Ela conta que o prêmio de R$ 60 mil foi dividido entre os sete jogadores do time e que utilizará a sua parte para começar um negócio próprio.

“Com a premiação, começarei a vender semijoias e pavê no pote. Também conseguimos comprar um guarda-roupa, um armário de cozinha e uma cama para as nossas filhas. Esse prêmio trouxe novas perspectivas para a nossa família. A gente trabalha para sobreviver e com esse valor extra será possível empreender.”

Jakeline diz que, nas viagens com o time para participar de campeonatos, entrou pela primeira de vez em um avião e se hospedou em um hotel de cinco estrelas. “O mesmo aconteceu com os outros jogadores. Eles também nunca tinham viajado de avião”, relata.

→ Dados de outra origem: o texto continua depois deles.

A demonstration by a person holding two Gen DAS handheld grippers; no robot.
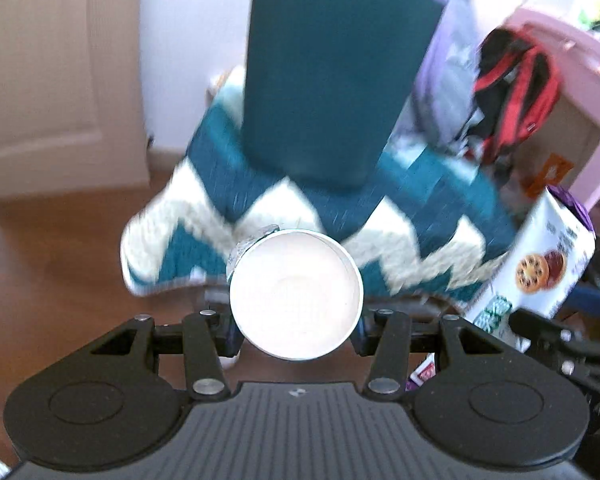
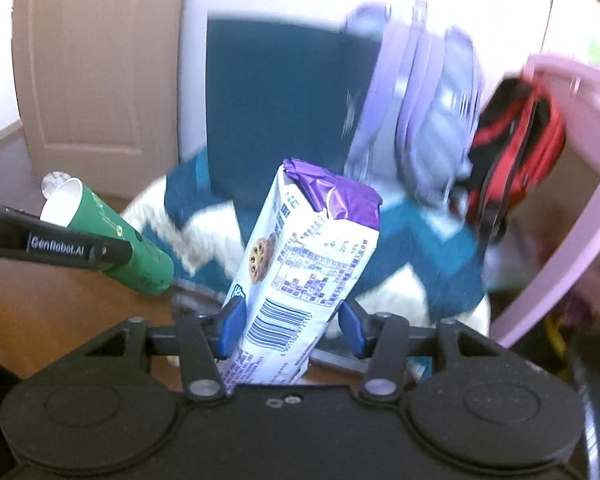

O cenário de jogos competitivos também tem sido uma plataforma usada por jovens para conquistar um espaço em áreas como a música. Foi assim, por exemplo, que o rapper Guxta, 19, conseguiu dar um salto em sua carreira.

Nascido e criado na Baixada Fluminense, ele fechou em 2021 parceria com a Loud -uma das maiores organizações de esportes eletrônicos do país, com cerca de 25 milhões de seguidores nas redes sociais- e passou a ser um dos produtores de conteúdo da empresa.

Desde então, já lançou três músicas e três videoclipes e conseguiu ajudar a mãe, que parou de trabalhar. Antes, ela era babá.

“Até o Natal de 2020, eu nunca tinha tido uma ceia na minha casa. Sempre faltava dinheiro para a minha mãe. A gente ficava abraçado e chorava, mas tinha fé. No ano que passou, consegui fazer uma ceia de Natal com toda a minha família, com muitos amigos”, conta. “É uma questão de acreditar.”